■ **YOUR INSTRUCTIONS**:
When a picture appears in the listing, leave it out and copy the rest exactly as it stands.

■ **RAW DATA**:
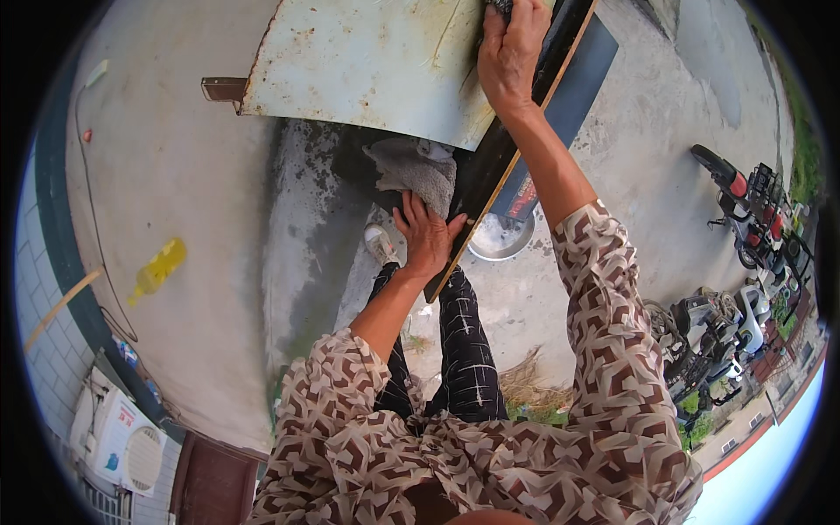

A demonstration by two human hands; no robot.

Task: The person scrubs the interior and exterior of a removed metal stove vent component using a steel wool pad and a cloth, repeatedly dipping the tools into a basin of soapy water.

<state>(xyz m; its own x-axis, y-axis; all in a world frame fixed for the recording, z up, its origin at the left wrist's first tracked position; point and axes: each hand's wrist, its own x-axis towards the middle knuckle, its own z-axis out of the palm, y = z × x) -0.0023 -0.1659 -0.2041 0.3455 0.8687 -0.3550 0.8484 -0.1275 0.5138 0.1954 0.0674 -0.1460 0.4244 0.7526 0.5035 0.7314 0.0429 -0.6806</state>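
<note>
At the top of the head view my right hand (515, 56) grips a dark grey scouring pad (502, 5), mostly hidden by the fingers. It lies against a pale, rust-flecked metal panel (367, 65). Along the panel's right side runs a black board (476, 187) with a wood-coloured edge. Lower down, my left hand (428, 239) rests with fingers spread, its thumb on the board's edge. Its fingertips touch a crumpled grey cloth (420, 174) beneath the panel's near edge. A brown metal bracket (223, 90) sticks out at the panel's left.
A metal basin (502, 252) with suds stands right of my legs, partly under a blue-grey panel (577, 85). A yellow bottle (161, 266) lies on the concrete. Parked motorbikes (761, 210) stand at right. An air-conditioner unit (118, 430) and a cable (92, 190) are at left.
</note>
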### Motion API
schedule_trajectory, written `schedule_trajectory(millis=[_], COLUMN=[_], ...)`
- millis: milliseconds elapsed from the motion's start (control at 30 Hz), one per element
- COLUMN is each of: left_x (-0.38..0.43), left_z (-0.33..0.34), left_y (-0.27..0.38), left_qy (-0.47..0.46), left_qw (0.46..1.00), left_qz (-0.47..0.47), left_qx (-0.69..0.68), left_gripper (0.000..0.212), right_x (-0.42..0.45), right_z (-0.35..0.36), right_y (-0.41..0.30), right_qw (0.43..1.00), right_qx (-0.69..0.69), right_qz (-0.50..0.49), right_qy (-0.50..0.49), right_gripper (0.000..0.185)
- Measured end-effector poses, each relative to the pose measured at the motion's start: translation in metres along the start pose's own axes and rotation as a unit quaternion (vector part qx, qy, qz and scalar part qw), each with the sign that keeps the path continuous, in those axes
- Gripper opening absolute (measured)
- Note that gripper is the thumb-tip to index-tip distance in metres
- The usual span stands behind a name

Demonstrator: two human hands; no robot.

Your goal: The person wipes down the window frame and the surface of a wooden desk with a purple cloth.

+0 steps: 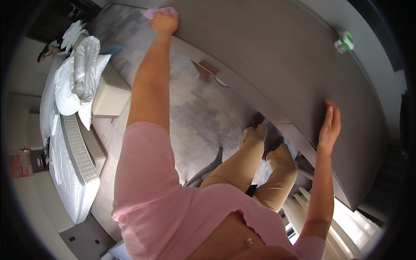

■ **ANSWER BELOW**:
A demonstration by two human hands; no robot.

Task: The person scrubs the interior and exterior of a removed metal stove vent component using a steel wool pad and a cloth, repeatedly dipping the tools into a basin of soapy water.

<state>(xyz m; its own x-axis, y-axis; all in a world frame fixed for the recording, z up, its origin at the left wrist's first tracked position; point and axes: each hand's wrist, its own x-axis towards the middle knuckle, its own z-axis out of the palm, y = z × x) -0.0023 -0.1659 -0.2041 0.3455 0.8687 -0.3550 0.8484 -0.1275 0.5138 0.1954 0.0674 -0.1460 0.4244 0.7526 0.5035 0.7314 0.0429 -0.6806</state>
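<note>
At the top of the head view my right hand (515, 56) grips a dark grey scouring pad (502, 5), mostly hidden by the fingers. It lies against a pale, rust-flecked metal panel (367, 65). Along the panel's right side runs a black board (476, 187) with a wood-coloured edge. Lower down, my left hand (428, 239) rests with fingers spread, its thumb on the board's edge. Its fingertips touch a crumpled grey cloth (420, 174) beneath the panel's near edge. A brown metal bracket (223, 90) sticks out at the panel's left.
A metal basin (502, 252) with suds stands right of my legs, partly under a blue-grey panel (577, 85). A yellow bottle (161, 266) lies on the concrete. Parked motorbikes (761, 210) stand at right. An air-conditioner unit (118, 430) and a cable (92, 190) are at left.
</note>
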### Motion API
schedule_trajectory, written `schedule_trajectory(millis=[_], COLUMN=[_], ...)`
- millis: milliseconds elapsed from the motion's start (control at 30 Hz), one per element
- COLUMN is each of: left_x (-0.38..0.43), left_z (-0.33..0.34), left_y (-0.27..0.38), left_qy (-0.47..0.46), left_qw (0.46..1.00), left_qz (-0.47..0.47), left_qx (-0.69..0.68), left_gripper (0.000..0.212), right_x (-0.42..0.45), right_z (-0.35..0.36), right_y (-0.41..0.30), right_qw (0.43..1.00), right_qx (-0.69..0.69), right_qz (-0.50..0.49), right_qy (-0.50..0.49), right_gripper (0.000..0.185)
- Measured end-effector poses, each relative to the pose measured at the motion's start: translation in metres along the start pose's own axes and rotation as a unit quaternion (vector part qx, qy, qz and scalar part qw), each with the sign that keeps the path continuous, in those axes
- Gripper opening absolute (measured)
- Note that gripper is the thumb-tip to index-tip distance in metres
- The usual span stands behind a name

Demonstrator: two human hands; no robot.

Your goal: The person wipes down the window frame and the surface of a wooden desk with a purple cloth.

+0 steps: 

This answer requires no additional content.